Oral administration of ethanol induced gastric mucosal damage, resulting in an ulcer index from (0.1 ± 0.3) to (24.8 ± 6.5) (p < 0.05, Figure 1A). WPF attenuated ethanol-induced mucosal damage, with ulcer indexes of 2.5 ± 3.3, 6.3 ± 6.7, 9.6 ± 7.7, respectively (p < 0.05 vs. model control). The low dose of WPF showed better protective effects when compared with the treatment of fucoidan alone (p < 0.05 vs. fucoidan).
H&E staining indicated that ethanol administration led to severe congestion and hemorrhagic erosions in the stomach tissue, as well as degeneration and necrosis of the mucosal epithelial cells (Figure 2). Low, medium, and high doses of WPF significantly decreased the pathological index from (5.8 ± 0.8) to (1.8 ± 0.6) and from (2.7 ± 0.7) to (3.2 ± 0.6), respectively (p < 0.05, Figure 1B). The low dose of WPF showed better protective effects then fucoidan or wheat peptides alone (p < 0.05 vs. fucoidan, p < 0.05 vs. wheat peptides). The histopathological data were consistent with the macroscopic results (ulcer index).

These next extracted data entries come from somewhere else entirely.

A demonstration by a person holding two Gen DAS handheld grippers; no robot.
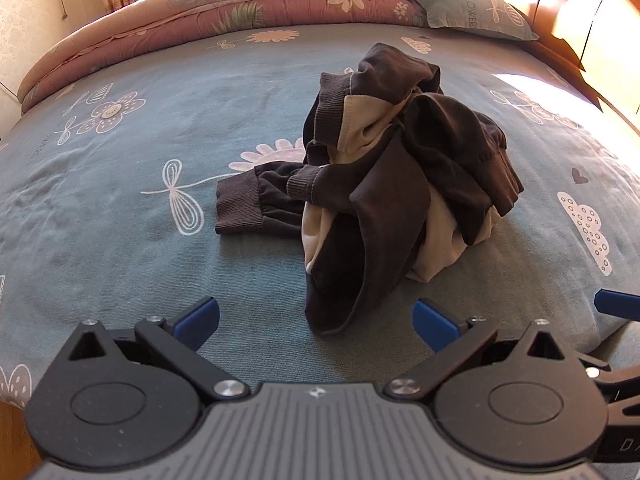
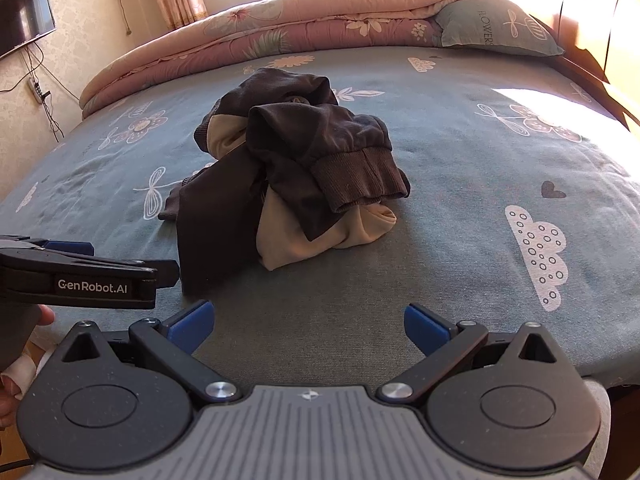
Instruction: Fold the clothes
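Lying crumpled on bed: dark garment, grippers apart.

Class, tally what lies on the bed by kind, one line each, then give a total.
Crumpled dark garment with cream lining: 1
Folded pink quilt: 1
Pillow: 1
Total: 3

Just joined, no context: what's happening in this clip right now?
A person holds a gripper in each hand over a bed, about to fold clothes. A dark garment with a cream lining lies crumpled in a heap mid-bed, one ribbed cuff trailing out flat. The left gripper and right gripper are both open, short of the heap and touching nothing. Folding hasn't started. A folded quilt and a pillow sit at the far end.
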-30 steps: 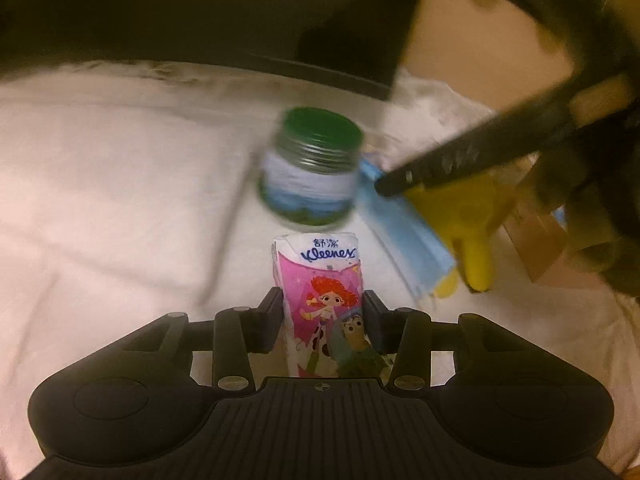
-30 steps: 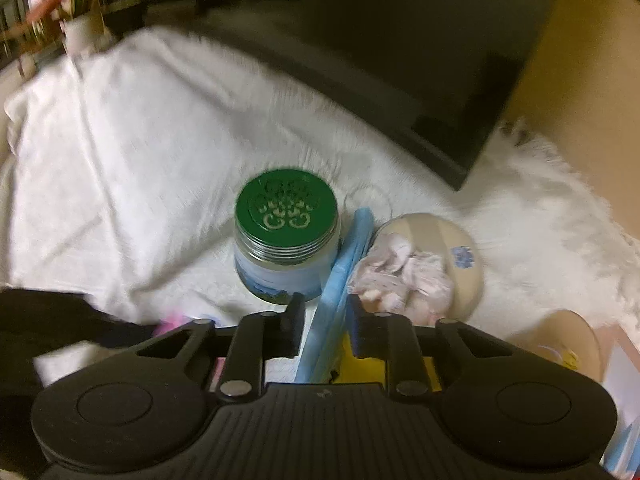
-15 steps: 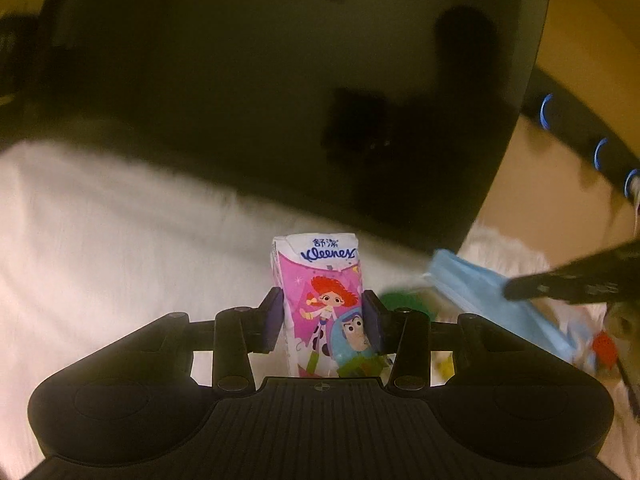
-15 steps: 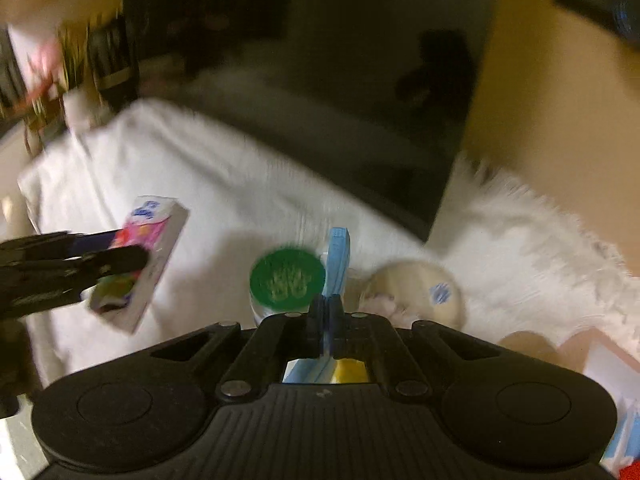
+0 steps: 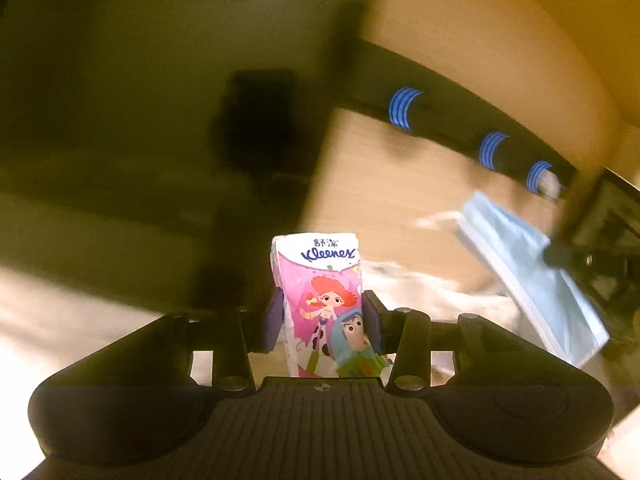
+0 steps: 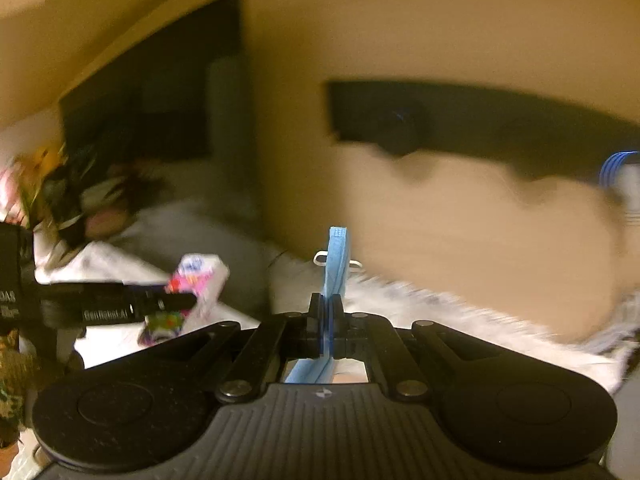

3.2. Anti-Oxidant Effect of WPF

In the model group, the level of MDA, a marker for oxidative stress, was significantly increased (p < 0.05 vs. naïve control, Figure 3A), suggesting high oxidative stress was induced during gastric mucosal damage. Treatment with WPF could maintain MDA to a normal level (p < 0.05 vs. model control). Likewise, WPF increased the level of SOD, an antioxidant enzyme (p < 0.05 vs. model control, Figure 3B).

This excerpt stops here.